* EXERCISE GOAL *
I'd like an exact copy of every line from the start of the entries below through the line containing "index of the", please.

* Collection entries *
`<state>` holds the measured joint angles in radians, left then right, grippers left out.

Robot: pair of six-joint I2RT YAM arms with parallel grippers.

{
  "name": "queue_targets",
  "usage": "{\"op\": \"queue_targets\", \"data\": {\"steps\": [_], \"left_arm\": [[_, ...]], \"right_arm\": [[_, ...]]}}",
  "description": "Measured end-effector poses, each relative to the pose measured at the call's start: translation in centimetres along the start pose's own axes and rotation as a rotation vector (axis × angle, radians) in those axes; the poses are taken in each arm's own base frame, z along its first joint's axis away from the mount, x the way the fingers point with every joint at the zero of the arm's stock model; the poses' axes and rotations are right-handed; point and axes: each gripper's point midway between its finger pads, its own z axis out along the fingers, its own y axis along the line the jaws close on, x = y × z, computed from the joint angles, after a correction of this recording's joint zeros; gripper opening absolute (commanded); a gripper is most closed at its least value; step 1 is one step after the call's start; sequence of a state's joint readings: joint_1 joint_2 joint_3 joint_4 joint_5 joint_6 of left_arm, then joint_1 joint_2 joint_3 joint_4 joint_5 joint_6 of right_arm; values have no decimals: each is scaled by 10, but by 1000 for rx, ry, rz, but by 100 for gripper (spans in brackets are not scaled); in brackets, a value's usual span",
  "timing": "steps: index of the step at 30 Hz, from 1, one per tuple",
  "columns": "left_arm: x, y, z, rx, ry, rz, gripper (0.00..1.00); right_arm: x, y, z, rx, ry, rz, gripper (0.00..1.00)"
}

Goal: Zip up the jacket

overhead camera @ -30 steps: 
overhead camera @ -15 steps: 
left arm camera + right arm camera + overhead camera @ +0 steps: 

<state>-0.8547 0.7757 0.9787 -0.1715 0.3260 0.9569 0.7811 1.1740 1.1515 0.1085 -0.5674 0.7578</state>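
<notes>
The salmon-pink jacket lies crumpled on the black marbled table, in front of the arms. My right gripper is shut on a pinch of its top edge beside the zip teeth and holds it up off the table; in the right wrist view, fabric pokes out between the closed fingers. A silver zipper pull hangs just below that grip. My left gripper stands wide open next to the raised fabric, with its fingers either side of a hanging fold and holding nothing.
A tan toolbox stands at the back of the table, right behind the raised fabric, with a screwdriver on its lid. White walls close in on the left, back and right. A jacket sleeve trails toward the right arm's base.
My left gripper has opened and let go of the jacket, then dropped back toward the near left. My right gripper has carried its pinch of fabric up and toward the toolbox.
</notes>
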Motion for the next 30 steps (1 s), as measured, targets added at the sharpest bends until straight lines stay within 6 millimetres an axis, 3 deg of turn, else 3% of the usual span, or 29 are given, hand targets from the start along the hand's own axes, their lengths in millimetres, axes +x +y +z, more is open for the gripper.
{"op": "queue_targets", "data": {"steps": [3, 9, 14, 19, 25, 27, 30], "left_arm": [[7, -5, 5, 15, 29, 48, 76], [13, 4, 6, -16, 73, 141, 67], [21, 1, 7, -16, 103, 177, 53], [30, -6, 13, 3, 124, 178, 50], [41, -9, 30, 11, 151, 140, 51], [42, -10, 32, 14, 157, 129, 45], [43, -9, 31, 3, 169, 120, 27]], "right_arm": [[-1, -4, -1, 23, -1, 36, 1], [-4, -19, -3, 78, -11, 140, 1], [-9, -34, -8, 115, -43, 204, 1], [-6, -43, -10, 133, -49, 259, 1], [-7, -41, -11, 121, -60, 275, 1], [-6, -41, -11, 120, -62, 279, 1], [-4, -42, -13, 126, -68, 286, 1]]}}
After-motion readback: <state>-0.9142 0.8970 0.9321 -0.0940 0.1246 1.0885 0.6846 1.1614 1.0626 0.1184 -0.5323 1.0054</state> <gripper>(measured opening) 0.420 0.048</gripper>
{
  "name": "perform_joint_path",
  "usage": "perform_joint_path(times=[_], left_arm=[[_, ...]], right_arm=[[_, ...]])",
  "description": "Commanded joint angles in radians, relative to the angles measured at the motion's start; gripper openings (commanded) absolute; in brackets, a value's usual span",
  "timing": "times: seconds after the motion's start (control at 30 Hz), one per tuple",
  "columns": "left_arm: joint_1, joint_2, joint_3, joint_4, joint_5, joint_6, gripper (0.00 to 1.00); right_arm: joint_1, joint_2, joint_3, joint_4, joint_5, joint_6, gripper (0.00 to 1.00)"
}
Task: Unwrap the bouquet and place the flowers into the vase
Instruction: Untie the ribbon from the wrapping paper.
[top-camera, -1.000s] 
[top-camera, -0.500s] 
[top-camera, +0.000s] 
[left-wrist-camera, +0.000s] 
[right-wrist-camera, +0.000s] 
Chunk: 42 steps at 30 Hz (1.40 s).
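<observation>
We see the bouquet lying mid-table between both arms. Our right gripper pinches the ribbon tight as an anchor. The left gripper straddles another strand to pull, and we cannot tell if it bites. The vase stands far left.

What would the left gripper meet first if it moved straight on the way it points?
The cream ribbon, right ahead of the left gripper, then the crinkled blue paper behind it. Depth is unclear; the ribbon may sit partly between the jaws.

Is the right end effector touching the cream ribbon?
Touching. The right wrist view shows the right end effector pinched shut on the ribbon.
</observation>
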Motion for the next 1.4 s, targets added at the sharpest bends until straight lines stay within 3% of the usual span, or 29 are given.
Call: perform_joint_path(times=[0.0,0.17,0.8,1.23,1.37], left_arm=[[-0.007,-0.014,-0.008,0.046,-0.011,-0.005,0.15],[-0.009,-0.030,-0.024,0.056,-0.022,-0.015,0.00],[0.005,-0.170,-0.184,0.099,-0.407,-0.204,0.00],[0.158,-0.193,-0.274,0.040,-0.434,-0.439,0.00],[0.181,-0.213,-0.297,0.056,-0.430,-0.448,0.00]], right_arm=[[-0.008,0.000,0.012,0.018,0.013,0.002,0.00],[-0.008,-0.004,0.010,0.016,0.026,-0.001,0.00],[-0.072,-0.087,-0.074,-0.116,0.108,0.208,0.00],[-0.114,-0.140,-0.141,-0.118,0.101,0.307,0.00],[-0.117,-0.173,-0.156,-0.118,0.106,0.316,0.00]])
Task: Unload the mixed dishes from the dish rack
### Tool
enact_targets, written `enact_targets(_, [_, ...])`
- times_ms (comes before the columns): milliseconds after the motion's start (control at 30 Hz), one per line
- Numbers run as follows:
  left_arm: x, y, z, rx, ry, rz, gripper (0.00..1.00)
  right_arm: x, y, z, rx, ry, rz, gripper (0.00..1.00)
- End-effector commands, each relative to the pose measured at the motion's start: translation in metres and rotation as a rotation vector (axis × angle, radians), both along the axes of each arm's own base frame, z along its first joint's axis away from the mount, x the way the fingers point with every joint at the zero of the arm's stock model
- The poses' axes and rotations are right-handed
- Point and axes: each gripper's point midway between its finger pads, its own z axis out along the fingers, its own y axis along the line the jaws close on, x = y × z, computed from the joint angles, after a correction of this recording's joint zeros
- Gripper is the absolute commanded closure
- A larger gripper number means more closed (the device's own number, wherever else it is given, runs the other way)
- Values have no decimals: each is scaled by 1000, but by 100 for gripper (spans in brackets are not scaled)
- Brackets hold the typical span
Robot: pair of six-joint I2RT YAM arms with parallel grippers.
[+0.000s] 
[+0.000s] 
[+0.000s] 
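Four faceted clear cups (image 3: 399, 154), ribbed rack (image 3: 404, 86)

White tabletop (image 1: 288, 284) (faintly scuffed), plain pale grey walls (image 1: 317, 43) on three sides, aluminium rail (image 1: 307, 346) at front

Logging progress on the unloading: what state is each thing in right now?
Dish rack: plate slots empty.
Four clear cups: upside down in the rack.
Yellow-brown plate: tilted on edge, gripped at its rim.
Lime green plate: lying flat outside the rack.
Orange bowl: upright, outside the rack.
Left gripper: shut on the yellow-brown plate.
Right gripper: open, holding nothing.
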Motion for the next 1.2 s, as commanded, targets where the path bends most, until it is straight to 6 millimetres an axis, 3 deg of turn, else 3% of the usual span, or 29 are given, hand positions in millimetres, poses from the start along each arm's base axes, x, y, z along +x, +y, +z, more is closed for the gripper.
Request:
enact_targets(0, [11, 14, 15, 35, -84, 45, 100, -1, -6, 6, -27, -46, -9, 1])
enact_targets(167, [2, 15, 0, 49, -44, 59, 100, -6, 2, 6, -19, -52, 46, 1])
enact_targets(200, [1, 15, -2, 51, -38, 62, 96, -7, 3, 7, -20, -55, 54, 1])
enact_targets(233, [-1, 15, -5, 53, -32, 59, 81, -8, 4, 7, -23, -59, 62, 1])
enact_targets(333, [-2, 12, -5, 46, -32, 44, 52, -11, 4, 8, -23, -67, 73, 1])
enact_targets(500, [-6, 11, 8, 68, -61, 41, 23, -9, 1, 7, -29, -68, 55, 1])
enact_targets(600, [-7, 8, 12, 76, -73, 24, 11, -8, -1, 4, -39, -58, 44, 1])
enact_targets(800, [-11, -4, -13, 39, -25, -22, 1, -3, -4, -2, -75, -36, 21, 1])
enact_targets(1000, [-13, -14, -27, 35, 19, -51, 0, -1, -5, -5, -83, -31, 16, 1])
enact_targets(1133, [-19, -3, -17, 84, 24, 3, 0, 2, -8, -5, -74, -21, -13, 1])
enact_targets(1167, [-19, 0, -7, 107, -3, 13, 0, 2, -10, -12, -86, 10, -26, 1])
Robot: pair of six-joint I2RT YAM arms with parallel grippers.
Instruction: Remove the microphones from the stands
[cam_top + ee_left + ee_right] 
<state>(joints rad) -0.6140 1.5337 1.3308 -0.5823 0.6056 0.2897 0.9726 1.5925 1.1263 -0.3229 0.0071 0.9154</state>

* EXERCISE RESULT *
`<state>` holds the measured joint angles in radians, left then right, grippers left out.

Robot: pair of six-joint I2RT YAM arms with parallel grippers.

{
  "name": "queue_targets",
  "usage": "{\"op\": \"queue_targets\", \"data\": {\"steps\": [_], \"left_arm\": [[_, ...]], \"right_arm\": [[_, ...]]}}",
  "description": "Measured end-effector poses, each relative to the pose measured at the call's start: translation in centimetres along the start pose's own axes and rotation as a rotation vector (axis × angle, radians) in those axes; the poses are taken in each arm's own base frame, z along its first joint's axis away from the mount, x the way the fingers point with every joint at the zero of the arm's stock model; the poses' axes and rotations are right-handed; point and axes: each gripper's point midway between its finger pads, its own z axis out along the fingers, its own y axis along the line the jaws close on, x = y × z, computed from the joint angles, after a correction of this recording's joint zeros; gripper opening absolute (commanded); a gripper is most closed at its least value; step 1 is one step after the call's start; sequence of a state's joint readings: joint_1 joint_2 joint_3 joint_4 joint_5 joint_6 of left_arm, then joint_1 joint_2 joint_3 joint_4 joint_5 joint_6 of right_arm; values have no decimals: each is scaled by 10, but by 1000 for rx, ry, rz, but by 100 for gripper (spans in brackets are not scaled); in brackets, a value's usual span",
  "timing": "steps: index of the step at 30 Hz, from 1, one per tuple",

The response to this exercise is now complete.